The newspaper invested heavily in teaching readers how to use the tablet computers to get more value from the electronic edition than a static paper, then provided prompt service when problems arose, according to Abernathy, visiting professor at Northwestern’s Medill School of Journalism, Media, Integrated Marketing Communications. Importantly, she said, it held the same subscription price for the electronic edition as for the print edition.

Large dailies, especially, need to move toward pricing parity between print and digital subscriptions, she said. As it stands, recent research suggests, large dailies are getting less than 20% of the dollars on annual digital subscriptions that print subscriptions command.

Consequently, even as the number of digital subscriptions increase, the revenue from subscriptions overall is decreasing. That suggests the digital product is being steeply discounted, and subscribers aren’t re-upping at higher price points when their initial purchase expires, Abernathy said.

Gannett is not alone in trimming print production. Experimentation also is underway in Odessa, Texas, where AIM Media Management converted the Odessa American from a traditional seven-day-a-week print product to a seven-day e-newspaper plus two print editions each week.

One wrinkle in Odessa: The two print editions are being delivered by U.S. mail. “We are out of the carrier business, which was too expensive and way too much of a distraction,” explained Jeremy Halbreich, chairman and chief executive officer of AIM. “From a financial point of view, I am eliminating five days of print and distribution, which for any size of newspaper represents a very significant expense.”

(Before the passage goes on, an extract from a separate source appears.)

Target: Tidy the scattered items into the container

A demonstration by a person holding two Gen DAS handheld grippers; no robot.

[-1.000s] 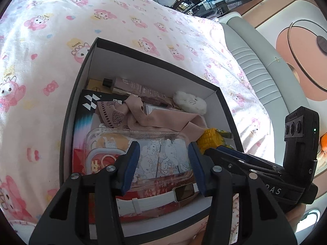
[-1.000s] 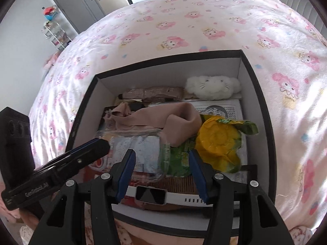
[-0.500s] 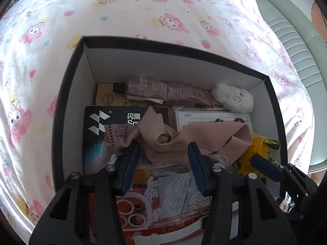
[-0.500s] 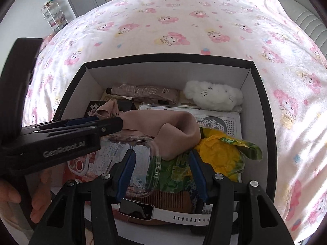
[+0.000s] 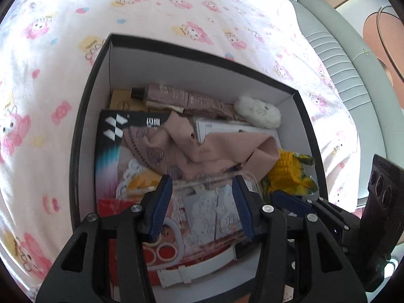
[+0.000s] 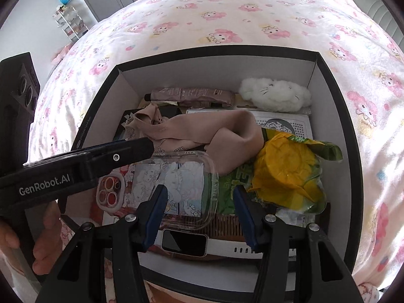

AIM has found readers more receptive to consuming news online because of habits developed during the pandemic and, given labor shortages, the relief is substantial from having to find and retain delivery carriers. During the conversion, AIM lost fewer than 100 subscribers and the Odessa American has begun highly targeted digital marketing and advertising to attract new subscribers. AIM also is seeking to enhance revenue through its digital editions to support local car dealers, restaurants and other loyal advertisers.

“From every point of view — readers, advertisers, technology, financial — it all suggested it was the right time to do this. We’re not doing it defensively,” said Halbreich. “Now that we’re digital, it doesn’t cost as much to deliver additional pages. Since the conversion, our readers are getting more information and content. We are not planning on reducing our news and editorial resources. To date, I don’t think we’ve lost any advertising revenue.”

So, is the Odessa paper a daily? “Yes, you’re creating and generating and distributing new information on a daily basis. Also, since it is now digital, Odessa is providing more information and more pages than was the case previously with its print-only product,” Halbreich said. And what distinguishes it from a weekly that updates its site daily? “At the end of the day, who cares? The lines are blurring for all the right reasons.”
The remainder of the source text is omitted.